-------- Records for processing --------

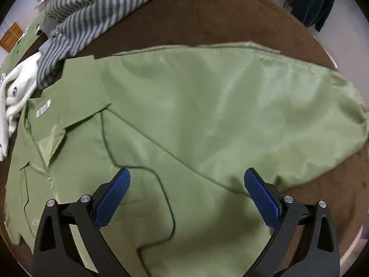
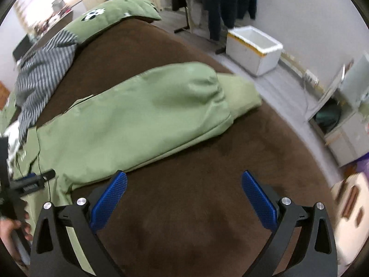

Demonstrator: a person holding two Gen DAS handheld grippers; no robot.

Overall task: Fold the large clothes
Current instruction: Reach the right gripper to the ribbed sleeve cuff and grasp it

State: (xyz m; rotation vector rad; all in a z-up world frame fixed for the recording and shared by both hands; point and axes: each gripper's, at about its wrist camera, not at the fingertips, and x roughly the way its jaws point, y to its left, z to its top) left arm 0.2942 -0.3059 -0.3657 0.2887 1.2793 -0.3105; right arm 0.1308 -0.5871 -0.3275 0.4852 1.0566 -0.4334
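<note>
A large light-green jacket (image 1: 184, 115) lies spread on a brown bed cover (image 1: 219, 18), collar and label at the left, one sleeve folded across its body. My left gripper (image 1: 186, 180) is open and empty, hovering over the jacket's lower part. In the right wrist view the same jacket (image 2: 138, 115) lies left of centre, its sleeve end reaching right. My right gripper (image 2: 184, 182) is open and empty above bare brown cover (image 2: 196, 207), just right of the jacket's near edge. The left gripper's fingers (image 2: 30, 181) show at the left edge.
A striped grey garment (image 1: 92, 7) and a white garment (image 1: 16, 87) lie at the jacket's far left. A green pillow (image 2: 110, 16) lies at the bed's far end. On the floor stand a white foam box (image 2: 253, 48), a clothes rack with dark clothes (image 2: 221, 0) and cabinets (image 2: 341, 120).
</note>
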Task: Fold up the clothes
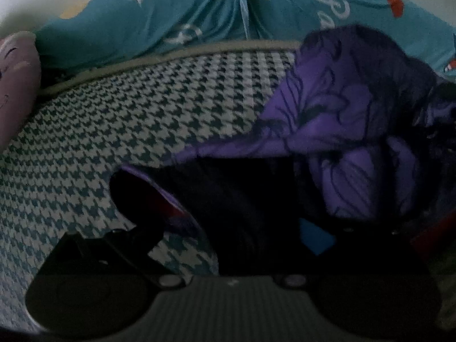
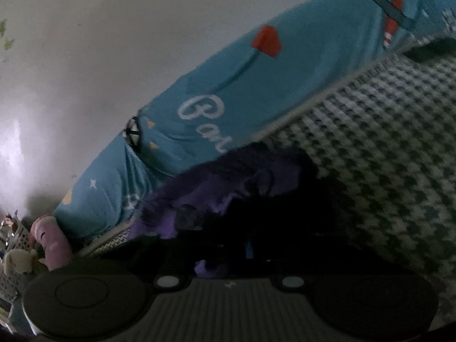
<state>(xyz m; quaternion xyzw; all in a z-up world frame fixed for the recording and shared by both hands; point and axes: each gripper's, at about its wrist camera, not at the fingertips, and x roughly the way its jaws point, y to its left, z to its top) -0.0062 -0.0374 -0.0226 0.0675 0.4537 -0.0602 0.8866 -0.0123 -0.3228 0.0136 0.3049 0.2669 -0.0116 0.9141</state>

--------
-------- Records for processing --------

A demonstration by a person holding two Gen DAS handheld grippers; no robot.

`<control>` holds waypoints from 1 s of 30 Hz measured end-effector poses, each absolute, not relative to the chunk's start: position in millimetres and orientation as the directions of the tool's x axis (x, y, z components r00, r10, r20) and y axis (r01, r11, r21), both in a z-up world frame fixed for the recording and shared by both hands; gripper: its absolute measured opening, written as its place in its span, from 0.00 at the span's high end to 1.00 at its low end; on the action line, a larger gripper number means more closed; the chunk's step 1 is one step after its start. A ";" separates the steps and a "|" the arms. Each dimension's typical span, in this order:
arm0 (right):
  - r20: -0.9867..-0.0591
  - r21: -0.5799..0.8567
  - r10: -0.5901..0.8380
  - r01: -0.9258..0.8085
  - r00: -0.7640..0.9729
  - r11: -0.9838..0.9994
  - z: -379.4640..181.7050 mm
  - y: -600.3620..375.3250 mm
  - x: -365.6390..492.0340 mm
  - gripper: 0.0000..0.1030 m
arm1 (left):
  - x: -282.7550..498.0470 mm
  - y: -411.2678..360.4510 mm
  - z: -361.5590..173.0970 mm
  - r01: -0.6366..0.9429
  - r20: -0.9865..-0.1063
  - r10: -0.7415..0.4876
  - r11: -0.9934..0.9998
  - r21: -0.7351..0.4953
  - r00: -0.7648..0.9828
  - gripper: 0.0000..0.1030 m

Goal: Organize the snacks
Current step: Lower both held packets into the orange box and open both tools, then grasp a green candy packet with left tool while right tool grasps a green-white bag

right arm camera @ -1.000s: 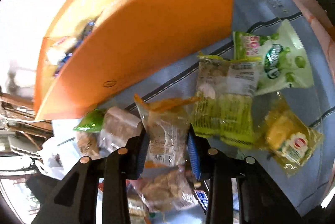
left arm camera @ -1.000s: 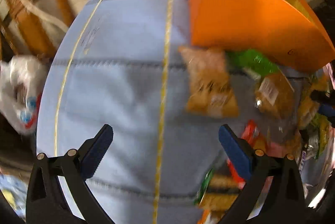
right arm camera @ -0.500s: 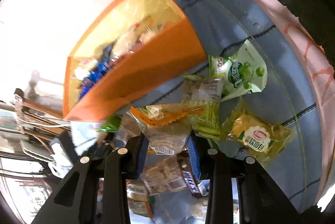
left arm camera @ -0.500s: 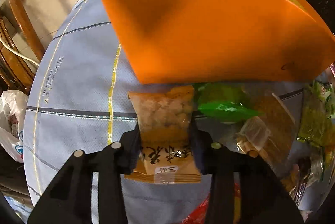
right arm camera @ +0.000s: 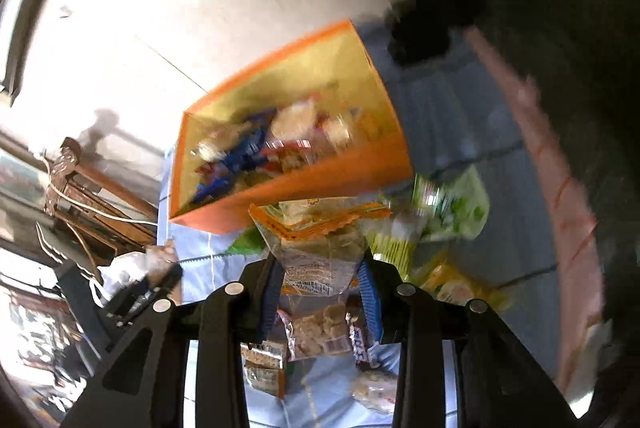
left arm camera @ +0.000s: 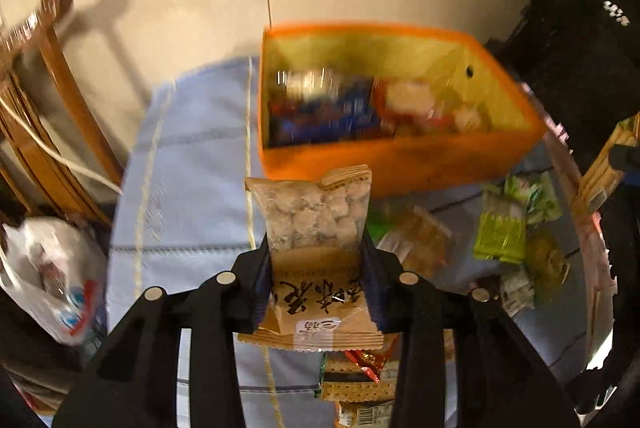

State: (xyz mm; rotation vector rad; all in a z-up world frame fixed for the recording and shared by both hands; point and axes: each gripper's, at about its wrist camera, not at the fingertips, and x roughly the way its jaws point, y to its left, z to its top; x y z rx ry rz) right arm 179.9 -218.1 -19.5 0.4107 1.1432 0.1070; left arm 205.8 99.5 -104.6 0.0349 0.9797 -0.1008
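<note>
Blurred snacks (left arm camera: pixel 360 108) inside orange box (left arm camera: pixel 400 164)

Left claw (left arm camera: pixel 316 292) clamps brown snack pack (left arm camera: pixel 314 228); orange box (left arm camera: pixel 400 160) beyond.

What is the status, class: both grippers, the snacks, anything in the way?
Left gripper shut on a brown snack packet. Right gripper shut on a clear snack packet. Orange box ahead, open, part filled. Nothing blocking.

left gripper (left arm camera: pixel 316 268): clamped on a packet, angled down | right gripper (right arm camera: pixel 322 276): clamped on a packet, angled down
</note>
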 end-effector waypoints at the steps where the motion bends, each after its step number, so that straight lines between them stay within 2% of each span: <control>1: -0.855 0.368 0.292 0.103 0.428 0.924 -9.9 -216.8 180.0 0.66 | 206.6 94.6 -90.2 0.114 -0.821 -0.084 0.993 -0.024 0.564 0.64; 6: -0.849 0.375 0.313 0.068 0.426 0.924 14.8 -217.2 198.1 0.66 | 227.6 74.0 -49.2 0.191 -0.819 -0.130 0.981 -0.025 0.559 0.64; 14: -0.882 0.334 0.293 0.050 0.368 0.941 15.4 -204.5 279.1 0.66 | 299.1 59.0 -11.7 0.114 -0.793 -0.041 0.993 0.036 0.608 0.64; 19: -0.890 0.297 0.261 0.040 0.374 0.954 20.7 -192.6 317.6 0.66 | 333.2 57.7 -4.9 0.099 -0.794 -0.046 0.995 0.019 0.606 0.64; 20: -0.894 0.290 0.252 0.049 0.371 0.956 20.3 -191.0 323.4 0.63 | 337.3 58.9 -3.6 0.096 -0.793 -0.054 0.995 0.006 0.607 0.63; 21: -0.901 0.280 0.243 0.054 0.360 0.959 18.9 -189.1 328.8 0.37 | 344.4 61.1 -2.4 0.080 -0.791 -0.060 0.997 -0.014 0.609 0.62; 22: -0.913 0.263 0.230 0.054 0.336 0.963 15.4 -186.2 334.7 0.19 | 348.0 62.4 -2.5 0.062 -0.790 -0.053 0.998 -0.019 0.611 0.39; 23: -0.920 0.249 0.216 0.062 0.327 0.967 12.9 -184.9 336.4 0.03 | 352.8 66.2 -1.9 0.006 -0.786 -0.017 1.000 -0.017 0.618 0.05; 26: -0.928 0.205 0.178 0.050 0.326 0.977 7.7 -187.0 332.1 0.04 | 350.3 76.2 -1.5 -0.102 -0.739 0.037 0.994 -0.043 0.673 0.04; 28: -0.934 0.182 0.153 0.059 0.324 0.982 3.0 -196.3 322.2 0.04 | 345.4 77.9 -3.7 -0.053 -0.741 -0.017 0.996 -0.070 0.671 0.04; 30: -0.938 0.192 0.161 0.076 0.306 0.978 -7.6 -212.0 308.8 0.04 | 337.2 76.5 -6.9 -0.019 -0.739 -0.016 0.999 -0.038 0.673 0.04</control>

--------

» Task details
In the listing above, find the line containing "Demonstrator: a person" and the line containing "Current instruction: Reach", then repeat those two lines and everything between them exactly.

» Result of this task
Demonstrator: a person holding two Gen DAS handheld grippers; no robot.

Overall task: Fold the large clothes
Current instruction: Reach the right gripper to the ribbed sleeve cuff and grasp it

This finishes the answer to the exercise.